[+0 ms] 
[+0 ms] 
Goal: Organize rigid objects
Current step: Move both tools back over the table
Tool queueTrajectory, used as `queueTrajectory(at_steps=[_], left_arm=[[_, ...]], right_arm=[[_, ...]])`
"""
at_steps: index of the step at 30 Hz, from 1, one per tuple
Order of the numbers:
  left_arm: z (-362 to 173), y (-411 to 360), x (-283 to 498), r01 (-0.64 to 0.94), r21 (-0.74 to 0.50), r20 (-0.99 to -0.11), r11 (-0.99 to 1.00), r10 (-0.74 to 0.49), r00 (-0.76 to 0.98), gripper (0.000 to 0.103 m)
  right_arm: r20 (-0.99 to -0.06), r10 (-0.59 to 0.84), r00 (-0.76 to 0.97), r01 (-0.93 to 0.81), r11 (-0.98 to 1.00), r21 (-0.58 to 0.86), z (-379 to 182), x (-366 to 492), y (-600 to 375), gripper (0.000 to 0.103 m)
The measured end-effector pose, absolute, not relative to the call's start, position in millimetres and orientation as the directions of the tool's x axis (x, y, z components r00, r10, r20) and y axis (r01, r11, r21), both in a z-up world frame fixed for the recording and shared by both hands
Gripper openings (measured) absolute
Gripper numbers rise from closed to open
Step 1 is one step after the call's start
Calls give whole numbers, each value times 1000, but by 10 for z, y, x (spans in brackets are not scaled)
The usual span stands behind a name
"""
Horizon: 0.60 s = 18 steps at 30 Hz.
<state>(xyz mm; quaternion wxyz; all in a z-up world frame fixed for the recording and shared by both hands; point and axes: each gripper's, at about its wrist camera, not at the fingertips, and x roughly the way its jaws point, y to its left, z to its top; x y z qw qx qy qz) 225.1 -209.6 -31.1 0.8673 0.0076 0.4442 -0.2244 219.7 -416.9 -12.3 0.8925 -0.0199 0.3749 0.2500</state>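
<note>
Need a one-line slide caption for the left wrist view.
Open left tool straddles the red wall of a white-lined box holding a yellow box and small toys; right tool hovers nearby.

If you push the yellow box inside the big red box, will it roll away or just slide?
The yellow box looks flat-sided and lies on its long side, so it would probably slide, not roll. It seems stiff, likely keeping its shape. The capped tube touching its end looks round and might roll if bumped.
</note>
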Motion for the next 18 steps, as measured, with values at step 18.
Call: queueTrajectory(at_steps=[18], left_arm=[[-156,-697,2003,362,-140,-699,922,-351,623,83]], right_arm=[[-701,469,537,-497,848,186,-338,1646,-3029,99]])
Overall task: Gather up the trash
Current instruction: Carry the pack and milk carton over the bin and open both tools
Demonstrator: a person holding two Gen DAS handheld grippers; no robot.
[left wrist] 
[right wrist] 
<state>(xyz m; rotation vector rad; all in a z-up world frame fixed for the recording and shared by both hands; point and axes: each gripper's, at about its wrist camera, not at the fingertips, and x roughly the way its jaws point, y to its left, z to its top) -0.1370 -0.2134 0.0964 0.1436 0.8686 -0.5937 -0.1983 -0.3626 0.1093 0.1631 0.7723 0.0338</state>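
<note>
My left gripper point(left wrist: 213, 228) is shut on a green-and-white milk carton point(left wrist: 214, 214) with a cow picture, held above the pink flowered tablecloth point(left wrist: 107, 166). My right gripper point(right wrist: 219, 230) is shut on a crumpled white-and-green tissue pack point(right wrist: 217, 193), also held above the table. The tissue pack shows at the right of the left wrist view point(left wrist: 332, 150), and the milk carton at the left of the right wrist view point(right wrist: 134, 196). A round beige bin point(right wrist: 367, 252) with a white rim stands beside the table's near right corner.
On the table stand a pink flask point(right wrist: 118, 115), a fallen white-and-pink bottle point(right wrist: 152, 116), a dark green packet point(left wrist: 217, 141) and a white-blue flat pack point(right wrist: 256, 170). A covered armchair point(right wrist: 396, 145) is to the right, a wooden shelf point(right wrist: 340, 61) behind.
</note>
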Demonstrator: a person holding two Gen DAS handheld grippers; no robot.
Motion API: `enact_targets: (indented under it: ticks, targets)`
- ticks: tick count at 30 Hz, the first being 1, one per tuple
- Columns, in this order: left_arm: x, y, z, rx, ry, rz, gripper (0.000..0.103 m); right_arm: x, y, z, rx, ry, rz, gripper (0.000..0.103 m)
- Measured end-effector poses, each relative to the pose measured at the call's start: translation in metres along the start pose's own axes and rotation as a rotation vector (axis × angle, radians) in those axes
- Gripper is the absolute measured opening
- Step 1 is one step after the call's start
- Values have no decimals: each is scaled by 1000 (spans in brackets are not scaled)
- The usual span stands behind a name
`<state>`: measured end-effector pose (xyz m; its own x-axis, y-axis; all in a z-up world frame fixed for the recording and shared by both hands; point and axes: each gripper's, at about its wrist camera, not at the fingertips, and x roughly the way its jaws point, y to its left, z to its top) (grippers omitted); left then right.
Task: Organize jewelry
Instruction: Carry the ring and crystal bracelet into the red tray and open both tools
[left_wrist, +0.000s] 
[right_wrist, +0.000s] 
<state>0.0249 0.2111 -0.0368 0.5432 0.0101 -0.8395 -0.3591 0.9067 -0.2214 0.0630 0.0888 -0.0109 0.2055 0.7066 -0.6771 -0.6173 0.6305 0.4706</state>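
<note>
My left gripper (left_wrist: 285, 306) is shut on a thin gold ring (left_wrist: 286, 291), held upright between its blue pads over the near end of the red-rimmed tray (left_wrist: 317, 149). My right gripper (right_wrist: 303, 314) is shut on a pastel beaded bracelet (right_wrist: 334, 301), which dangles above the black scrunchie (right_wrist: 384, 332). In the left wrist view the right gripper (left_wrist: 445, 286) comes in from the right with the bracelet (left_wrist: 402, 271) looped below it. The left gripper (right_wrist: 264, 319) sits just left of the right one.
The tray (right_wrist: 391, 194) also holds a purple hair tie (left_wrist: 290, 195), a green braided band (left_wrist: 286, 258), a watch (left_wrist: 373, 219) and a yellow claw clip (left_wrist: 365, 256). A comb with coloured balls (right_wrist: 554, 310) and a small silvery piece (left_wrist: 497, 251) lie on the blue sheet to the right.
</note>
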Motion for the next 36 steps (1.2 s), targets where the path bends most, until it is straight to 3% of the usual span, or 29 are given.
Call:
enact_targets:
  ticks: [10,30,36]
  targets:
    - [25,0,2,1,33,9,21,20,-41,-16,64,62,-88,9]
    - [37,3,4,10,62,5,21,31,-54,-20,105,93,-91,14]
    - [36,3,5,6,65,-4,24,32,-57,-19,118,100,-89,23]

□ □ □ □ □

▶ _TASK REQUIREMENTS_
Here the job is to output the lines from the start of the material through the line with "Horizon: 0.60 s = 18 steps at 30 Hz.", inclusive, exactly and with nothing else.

▶ _RESPONSE BOX_
[+0 ms] 
[+0 ms] 
Goal: Organize rigid objects
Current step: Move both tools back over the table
Tool queueTrajectory, used as `queueTrajectory(at_steps=[_], left_arm=[[_, ...]], right_arm=[[_, ...]])`
"""
at_steps: index of the step at 30 Hz, from 1, one per tuple
Order of the numbers:
  left_arm: z (-362 to 173), y (-411 to 360), x (-283 to 498), r01 (-0.64 to 0.94), r21 (-0.74 to 0.50), r20 (-0.99 to -0.11), r11 (-0.99 to 1.00), r10 (-0.74 to 0.49), r00 (-0.76 to 0.98), gripper (0.000 to 0.103 m)
  right_arm: r20 (-0.99 to -0.06), r10 (-0.59 to 0.84), r00 (-0.76 to 0.97), r01 (-0.93 to 0.81), r11 (-0.98 to 1.00), r21 (-0.58 to 0.86), z (-379 to 182), x (-366 to 492), y (-600 to 375), gripper (0.000 to 0.103 m)
The measured end-effector pose, absolute, not relative to the call's start, position in millimetres and orientation as the directions of the tool's x axis (x, y, z components r00, r10, r20) and y axis (r01, r11, r21), both in a z-up world frame fixed for the recording and shared by both hands
Gripper openings (measured) absolute
Gripper numbers rise from closed to open
Step 1 is one step after the call's start
Calls give whole numbers, each value times 1000, but by 10 for z, y, x (spans in brackets are not scaled)
The usual span stands behind a name
"""
Horizon: 0.60 s = 18 steps at 30 Hz.

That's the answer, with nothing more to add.